**What the task requires**
The word "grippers" occurs in some lines of the data. Return each such line.

**Dataset excerpt**
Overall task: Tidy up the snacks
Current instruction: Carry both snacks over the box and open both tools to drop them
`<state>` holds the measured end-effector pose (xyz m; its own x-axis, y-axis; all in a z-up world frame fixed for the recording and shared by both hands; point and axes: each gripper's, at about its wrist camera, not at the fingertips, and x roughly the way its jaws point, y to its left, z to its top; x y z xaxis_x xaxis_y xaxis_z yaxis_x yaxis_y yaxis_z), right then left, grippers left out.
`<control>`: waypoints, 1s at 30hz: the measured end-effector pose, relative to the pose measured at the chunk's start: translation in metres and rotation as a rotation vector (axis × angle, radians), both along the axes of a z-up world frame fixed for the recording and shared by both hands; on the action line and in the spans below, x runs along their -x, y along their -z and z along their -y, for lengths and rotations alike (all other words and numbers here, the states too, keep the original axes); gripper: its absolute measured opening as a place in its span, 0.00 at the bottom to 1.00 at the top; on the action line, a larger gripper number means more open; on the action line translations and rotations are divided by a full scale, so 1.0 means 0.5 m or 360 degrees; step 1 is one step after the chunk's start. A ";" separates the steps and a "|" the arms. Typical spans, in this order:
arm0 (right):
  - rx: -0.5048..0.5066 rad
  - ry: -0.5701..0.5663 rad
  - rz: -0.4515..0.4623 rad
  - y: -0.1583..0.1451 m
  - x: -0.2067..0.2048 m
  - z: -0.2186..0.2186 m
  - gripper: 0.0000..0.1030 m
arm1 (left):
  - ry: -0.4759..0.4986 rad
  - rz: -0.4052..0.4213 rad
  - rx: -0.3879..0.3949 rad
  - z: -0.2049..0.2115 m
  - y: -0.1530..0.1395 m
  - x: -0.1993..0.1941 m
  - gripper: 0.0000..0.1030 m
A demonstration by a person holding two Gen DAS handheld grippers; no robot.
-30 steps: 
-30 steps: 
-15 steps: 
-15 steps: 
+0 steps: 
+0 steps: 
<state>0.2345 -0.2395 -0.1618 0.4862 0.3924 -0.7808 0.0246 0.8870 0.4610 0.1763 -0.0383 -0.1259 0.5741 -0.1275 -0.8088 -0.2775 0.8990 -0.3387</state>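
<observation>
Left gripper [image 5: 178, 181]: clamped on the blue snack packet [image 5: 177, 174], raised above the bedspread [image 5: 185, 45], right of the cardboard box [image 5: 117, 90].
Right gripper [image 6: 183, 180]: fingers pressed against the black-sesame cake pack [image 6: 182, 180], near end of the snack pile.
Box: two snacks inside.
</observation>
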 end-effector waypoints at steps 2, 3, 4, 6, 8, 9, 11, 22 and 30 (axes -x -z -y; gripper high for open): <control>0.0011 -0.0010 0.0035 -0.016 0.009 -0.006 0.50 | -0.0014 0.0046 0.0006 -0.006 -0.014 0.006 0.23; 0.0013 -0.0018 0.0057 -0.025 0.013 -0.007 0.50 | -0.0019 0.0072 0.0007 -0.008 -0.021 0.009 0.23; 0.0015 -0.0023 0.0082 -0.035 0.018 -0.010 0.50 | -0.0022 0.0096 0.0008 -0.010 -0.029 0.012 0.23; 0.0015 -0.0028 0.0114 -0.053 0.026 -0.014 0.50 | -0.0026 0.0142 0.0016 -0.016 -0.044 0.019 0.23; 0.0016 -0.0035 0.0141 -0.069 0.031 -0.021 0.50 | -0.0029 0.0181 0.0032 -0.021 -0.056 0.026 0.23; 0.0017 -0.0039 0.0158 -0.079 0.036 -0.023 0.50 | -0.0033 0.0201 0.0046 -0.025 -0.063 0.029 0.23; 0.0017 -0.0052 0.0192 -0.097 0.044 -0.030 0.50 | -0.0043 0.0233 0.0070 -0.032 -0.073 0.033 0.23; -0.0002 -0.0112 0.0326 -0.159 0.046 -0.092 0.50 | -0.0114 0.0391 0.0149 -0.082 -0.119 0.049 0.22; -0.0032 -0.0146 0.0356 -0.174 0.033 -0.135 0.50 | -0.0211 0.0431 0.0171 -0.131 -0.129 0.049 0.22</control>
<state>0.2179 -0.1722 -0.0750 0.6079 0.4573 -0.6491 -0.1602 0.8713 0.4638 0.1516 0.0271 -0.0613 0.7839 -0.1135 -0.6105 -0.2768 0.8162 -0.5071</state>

**Response to this exercise**
`<state>` holds the measured end-effector pose (xyz m; its own x-axis, y-axis; all in a z-up world frame fixed for the recording and shared by both hands; point and axes: each gripper's, at about its wrist camera, not at the fingertips, and x roughly the way its jaws point, y to its left, z to its top; x y z xaxis_x xaxis_y xaxis_z yaxis_x yaxis_y yaxis_z), right then left, grippers left out.
A demonstration by a person holding two Gen DAS handheld grippers; no robot.

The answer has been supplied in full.